Şimdi diğer iki konuşmadan hiç bahis yok. Aslında orada da mevcut yargı düzenine ve dava hakkında nasıl karar verilebileceğine bunların nasıl olağan karşılanması gerektiğini de örnekleriyle anlatmıştım. Burada hiç ön yargısız olarak meseleye yaklaşmaya çalıştım.
"Bir cümle içerisinde fırtına kopartıldı"
Şimdi en çok "KHK'lar bir faciadır" şeklindeki tırnak içerisinde parantez içerisinde bir cümle içerisinde fırtına kopartıldı. Oysa onun tamamı izlenirse hatta bütününe kastetmiş olayım. Diğer konuları da içerisine alan yargı ve adalet konusu da dinlenmiş olsaydı, sanıyorum tüm arkadaşlarımız bana hak vermeseler bile "Doğru ortada toplumsal problem var. Bunun çözümü için de bir öneri getiriyor. Keşke bu önerinin olup olmayacağı tartışılsa" denebilirdi. Fakat "KHK'lar bir faciadır" sözü üzerinde bir fırtına koptu. Şimdi bu sözü çıplak olarak alırsanız, önünü ve arkasını almazsanız gerçekten yanlış bir cümle.
"Sayın Cumhurbaşkanımızın açıklaması çok doğru"
Bu yüzden Sayın Cumhurbaşkanımız olumlu olumsuz eleştirileri karşılamak için bu sözün karşılığında "esefle karşıladım, işte bugün toplanacağız, bu konu üzerinde duracağız" demesi bence çok doğru ve çok normal. Neden? Çünkü "KHK bir faciadır" diye sadece meseleyi bundan ibaret zannederseniz altına üstüne bakmazsanız o zaman bu her türlü istismara müsaittir.

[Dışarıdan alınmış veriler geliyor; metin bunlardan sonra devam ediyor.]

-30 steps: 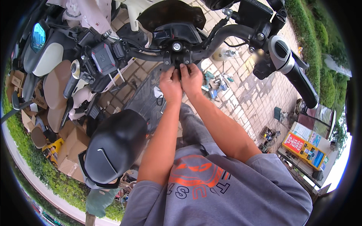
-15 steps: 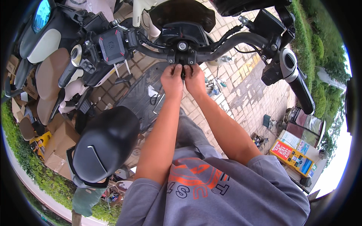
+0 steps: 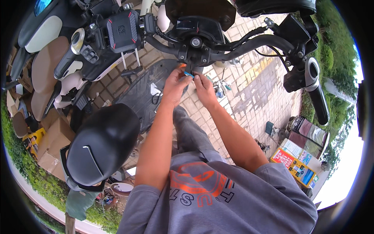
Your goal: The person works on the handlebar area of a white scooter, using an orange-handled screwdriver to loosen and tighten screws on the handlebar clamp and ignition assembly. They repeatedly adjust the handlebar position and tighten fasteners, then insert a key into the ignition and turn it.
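Observation:
My left hand [image 3: 176,86] and my right hand [image 3: 204,89] meet just below the middle of a scooter handlebar [image 3: 159,47], near the steering stem. Fingers of both are pinched together around a small bright blue piece [image 3: 188,74], whose kind is too small to make out. An orange bit [image 3: 182,66] shows at the left fingertips. Above the hands sit the clamp and a round key lock [image 3: 196,42]. The black dashboard [image 3: 190,25] lies beyond the lock.
An L-shaped hex key [image 3: 93,160] rests on the black seat [image 3: 117,136] at left. A black phone holder [image 3: 123,31] is on the left bar. Tools lie on the paving near the footboard [image 3: 140,93]. Other scooters and a cardboard box [image 3: 55,140] stand left; a three-wheeled cart [image 3: 302,156] stands right.
The view has shifted slightly. Both hands have come a little lower, away from the clamp, and a blue piece and an orange bit now show at the fingers.

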`<state>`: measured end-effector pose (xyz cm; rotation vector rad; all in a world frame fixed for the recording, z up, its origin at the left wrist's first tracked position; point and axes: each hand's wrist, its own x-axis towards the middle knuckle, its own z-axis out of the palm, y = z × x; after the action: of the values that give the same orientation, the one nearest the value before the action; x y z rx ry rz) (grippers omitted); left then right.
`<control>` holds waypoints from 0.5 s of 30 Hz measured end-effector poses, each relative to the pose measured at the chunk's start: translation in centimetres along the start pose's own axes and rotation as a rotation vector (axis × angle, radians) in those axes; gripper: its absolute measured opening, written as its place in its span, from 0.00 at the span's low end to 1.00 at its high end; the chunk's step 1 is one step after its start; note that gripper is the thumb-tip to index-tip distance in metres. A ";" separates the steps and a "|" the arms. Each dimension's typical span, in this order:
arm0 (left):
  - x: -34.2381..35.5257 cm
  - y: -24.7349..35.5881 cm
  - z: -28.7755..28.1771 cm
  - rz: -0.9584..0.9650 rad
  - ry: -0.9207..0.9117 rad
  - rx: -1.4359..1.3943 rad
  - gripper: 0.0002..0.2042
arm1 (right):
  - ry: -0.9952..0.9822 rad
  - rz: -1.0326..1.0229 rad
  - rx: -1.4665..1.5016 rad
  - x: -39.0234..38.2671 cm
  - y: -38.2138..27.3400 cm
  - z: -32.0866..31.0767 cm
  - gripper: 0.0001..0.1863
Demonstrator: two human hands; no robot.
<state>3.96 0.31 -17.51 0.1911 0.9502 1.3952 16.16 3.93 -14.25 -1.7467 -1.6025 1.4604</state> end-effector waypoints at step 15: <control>0.1 1.7 1.1 -0.015 0.026 0.046 0.14 | -0.026 -0.139 -0.100 -1.5 2.0 1.4 0.10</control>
<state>3.41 1.16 -15.81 0.1997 1.0042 1.3655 16.26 1.44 -15.80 -1.6379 -1.8000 1.3649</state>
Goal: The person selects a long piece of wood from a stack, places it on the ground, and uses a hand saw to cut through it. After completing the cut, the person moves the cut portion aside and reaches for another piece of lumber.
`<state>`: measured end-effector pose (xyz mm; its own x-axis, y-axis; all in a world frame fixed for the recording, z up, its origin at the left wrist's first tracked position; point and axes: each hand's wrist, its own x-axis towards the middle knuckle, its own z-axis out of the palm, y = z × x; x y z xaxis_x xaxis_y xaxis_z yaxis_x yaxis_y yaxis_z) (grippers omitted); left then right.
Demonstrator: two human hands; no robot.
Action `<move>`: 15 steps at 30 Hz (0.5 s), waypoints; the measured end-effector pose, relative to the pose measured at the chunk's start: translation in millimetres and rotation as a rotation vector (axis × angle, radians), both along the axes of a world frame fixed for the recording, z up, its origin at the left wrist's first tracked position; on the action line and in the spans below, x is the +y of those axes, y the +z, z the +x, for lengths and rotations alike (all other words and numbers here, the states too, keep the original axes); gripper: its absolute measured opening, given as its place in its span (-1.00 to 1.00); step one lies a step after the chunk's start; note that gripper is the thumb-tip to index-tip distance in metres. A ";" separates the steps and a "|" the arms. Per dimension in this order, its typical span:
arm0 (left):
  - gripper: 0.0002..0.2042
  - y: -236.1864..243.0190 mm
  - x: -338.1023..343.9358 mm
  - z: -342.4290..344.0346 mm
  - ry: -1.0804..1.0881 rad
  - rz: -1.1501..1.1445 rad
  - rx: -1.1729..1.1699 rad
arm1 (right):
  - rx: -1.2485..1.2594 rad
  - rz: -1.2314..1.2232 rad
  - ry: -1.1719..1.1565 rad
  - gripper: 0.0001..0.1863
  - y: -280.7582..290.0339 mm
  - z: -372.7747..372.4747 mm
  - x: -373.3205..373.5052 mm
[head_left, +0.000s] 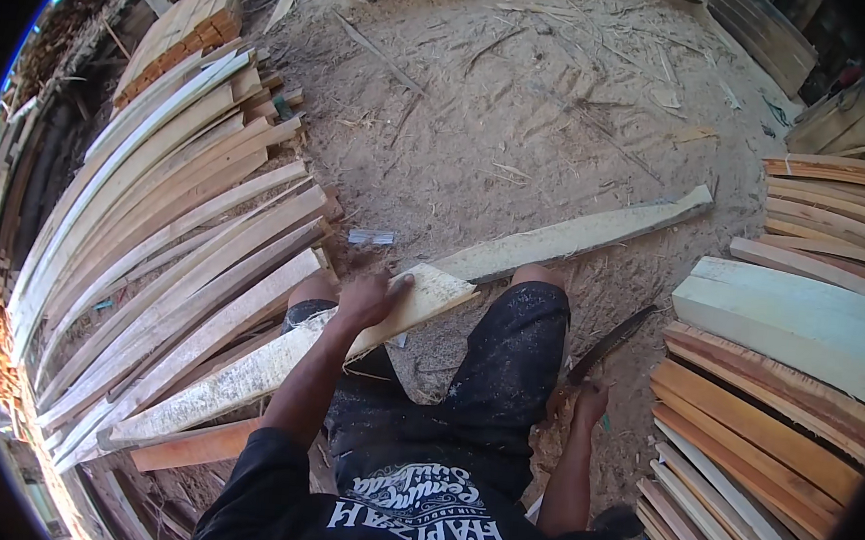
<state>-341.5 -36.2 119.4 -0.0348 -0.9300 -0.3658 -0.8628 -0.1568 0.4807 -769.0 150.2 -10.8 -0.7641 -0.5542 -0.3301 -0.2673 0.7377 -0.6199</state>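
My left hand (370,299) grips a pale, rough-surfaced plank (235,369) that lies diagonally from lower left up across my thighs. Its fingers wrap over the plank near its broad right end. My right hand (585,406) holds a long dark blade (610,345) low beside my right thigh, with the blade angled up and to the right. Another long pale board (586,228) lies on the ground just beyond my knees, pointing to the upper right, its near end behind the plank in my left hand.
Stacked boards (178,182) line the left, with a neater bundle (184,27) behind them. More stacked planks (763,414) and a wide pale timber (780,314) are at the right. Sawdust and wood scraps cover the dirt ground (524,106). Wooden panels (755,32) stand at the back right.
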 end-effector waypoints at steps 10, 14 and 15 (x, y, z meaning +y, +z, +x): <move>-0.49 64.8 -32.8 56.8 -0.075 -0.333 -0.154 | 0.242 0.227 0.452 -0.38 -124.8 23.9 79.7; -0.57 34.8 -5.8 39.3 -0.050 -0.543 -0.135 | 0.179 0.246 0.624 -0.37 -121.7 5.6 62.6; -0.58 23.0 6.9 31.7 -0.081 -0.588 -0.118 | 0.149 0.291 0.458 -0.36 -111.0 2.7 55.5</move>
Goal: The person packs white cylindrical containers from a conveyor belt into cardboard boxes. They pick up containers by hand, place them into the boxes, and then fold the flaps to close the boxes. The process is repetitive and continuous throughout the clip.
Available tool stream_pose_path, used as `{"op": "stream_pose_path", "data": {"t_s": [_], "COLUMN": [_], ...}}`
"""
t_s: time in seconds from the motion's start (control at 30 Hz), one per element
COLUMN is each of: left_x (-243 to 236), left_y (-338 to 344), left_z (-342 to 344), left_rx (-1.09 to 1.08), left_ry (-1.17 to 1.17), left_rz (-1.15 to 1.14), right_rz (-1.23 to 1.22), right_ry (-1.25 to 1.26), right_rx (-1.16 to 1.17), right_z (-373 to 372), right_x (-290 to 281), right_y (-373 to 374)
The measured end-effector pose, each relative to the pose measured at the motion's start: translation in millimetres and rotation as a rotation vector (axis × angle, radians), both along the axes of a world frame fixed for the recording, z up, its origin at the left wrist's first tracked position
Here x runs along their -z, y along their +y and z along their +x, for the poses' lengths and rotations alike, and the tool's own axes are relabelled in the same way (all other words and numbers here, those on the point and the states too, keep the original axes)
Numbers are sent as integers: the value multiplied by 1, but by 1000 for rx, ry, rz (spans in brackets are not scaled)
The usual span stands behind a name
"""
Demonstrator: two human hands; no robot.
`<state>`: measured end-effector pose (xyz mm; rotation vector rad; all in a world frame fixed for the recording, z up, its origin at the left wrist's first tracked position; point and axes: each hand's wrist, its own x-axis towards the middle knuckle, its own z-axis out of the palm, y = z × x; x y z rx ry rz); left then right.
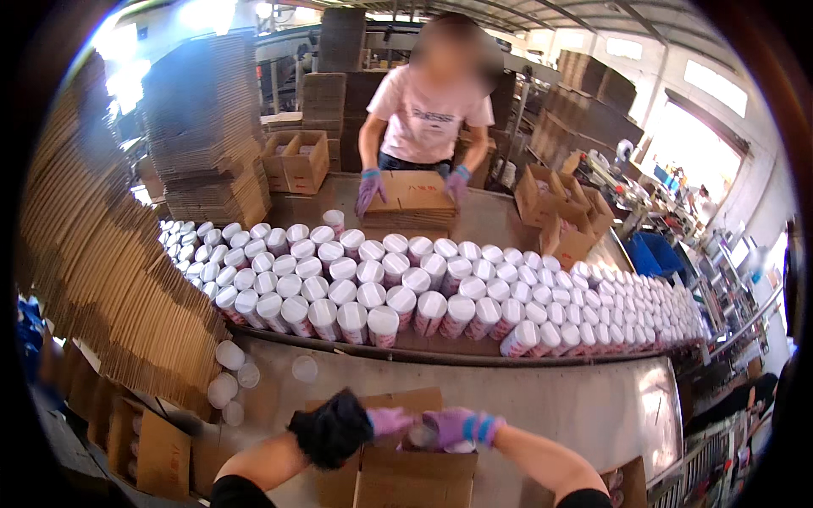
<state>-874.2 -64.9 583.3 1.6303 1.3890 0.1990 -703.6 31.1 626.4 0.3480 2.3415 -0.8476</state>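
Observation:
My right hand (pixel 456 426), in a purple glove with a blue band at the wrist, is closed around a can (pixel 421 436) with a greyish round end. My left hand (pixel 391 421), in a purple glove below a dark fuzzy cuff, reaches in from the left beside that can. Its fingers are too small and blurred to tell whether they grip it. Both hands are above an open cardboard box (pixel 415 481) at the table's near edge, its flaps spread. The inside of the box is mostly hidden.
Rows of white-lidded cans (pixel 370 296) line a conveyor beyond the metal table (pixel 542 398). Loose plastic lids (pixel 223 389) lie at left, beside tall cardboard stacks (pixel 110 254). Across the line, a person in purple gloves handles flat cartons (pixel 415 190). Another box (pixel 628 487) stands lower right.

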Motion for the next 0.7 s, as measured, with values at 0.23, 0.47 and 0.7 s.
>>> {"op": "stream_pose_path", "data": {"t_s": [0.23,0.47,0.7], "left_x": [19,-94,22], "left_y": [-24,-68,-193], "left_z": [19,14,50], "left_rx": [270,-746,-1270], "left_ry": [-64,-658,-858], "left_rz": [-64,421,-378], "right_rz": [-358,-270,-581], "right_ry": [178,384,315], "right_rx": [19,723,1085], "right_z": [40,86,111], "right_x": [43,5,83], "right_y": [-49,-6,-122]}}
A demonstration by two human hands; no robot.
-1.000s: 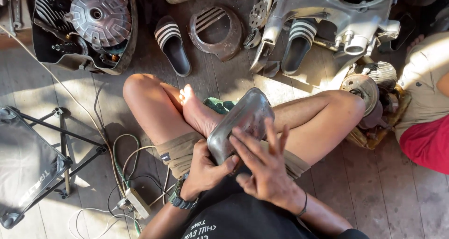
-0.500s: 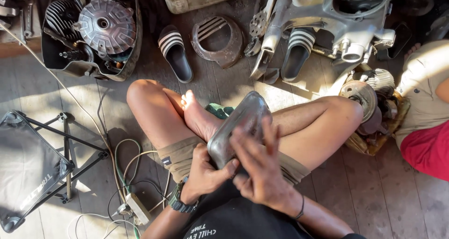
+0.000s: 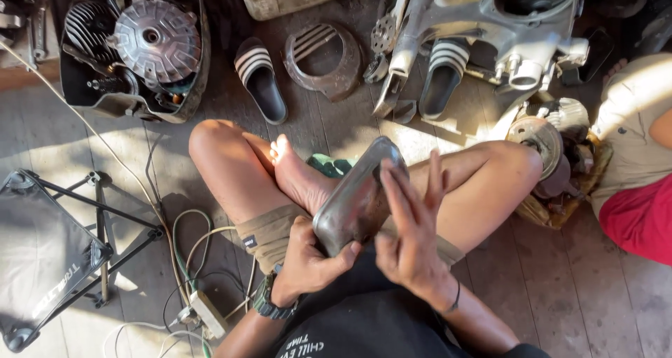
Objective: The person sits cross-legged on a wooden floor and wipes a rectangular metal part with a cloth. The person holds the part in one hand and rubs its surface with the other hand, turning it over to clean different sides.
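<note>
Holding the metal cover (image 3: 355, 202) at its near end, your left hand (image 3: 308, 260) is closed around it over your lap. Your right hand (image 3: 409, 242) lies open and flat on its right side; press evenly, keep the left grip firm.

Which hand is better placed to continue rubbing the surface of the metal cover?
Probably the right hand: its flat fingers lie along the metal cover. The left hand grips the cover's lower end from beneath, steadying it.
</note>
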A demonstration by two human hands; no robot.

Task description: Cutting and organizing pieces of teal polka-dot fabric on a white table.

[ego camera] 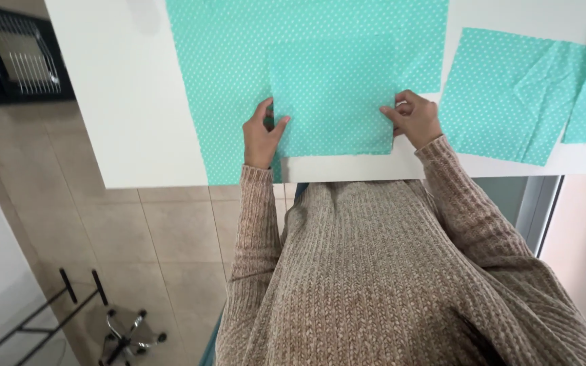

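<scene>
I pinch the small dotted teal square [334,102] with my left hand [260,135] and right hand [415,120], apparently gripping opposite edges; I keep it taut, aligned over the larger cloth [239,54] on the table [130,102].

I see beige floor tiles [171,237] with pale grout | a white table [130,102] across the top | a black wire rack [22,57] at far left; a black metal frame [42,315] and a small chrome stand [127,335] lower left | soft daylight on the pale wall [581,230] at right
</scene>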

Yani 15 Temmuz'u tartışmaya açmaktır. KHK'lar ile iade olmuş olanlar vardır, bu bütünü kapsamaz diyen olabilir. Benim şahsım hakkında kötü niyetlerini bu vesileyle ortaya koymak isteyenler de olabilir. Ben ne kadar yalvarsam, yakarsam da bugün kadar hep konuşmalarımda bugüne kadarki konuşmalarımda başlığa çıkarılan bir cümle üzerinden tartışma yapılmıştır. Oysa yargı kararları da şunu gerektirir ki bir kitap hakkında kitap vereceğiniz zaman bir sayfadaki cümleden değil tamamına bakarak karar vermeniz gerekin derlerdi. Ben 4 yıl 2 ay ağır hapse mahkum olduğum İzmir Devlet Güvenlik Mahkemesi'nde de 1,5 saat süren konuşmadan sadece "İnşallah hakkın hakimiyetini göreceğiz" cümlem üzerinden önce 5 yıl sonra 4 yıl 2 ay ceza verildi.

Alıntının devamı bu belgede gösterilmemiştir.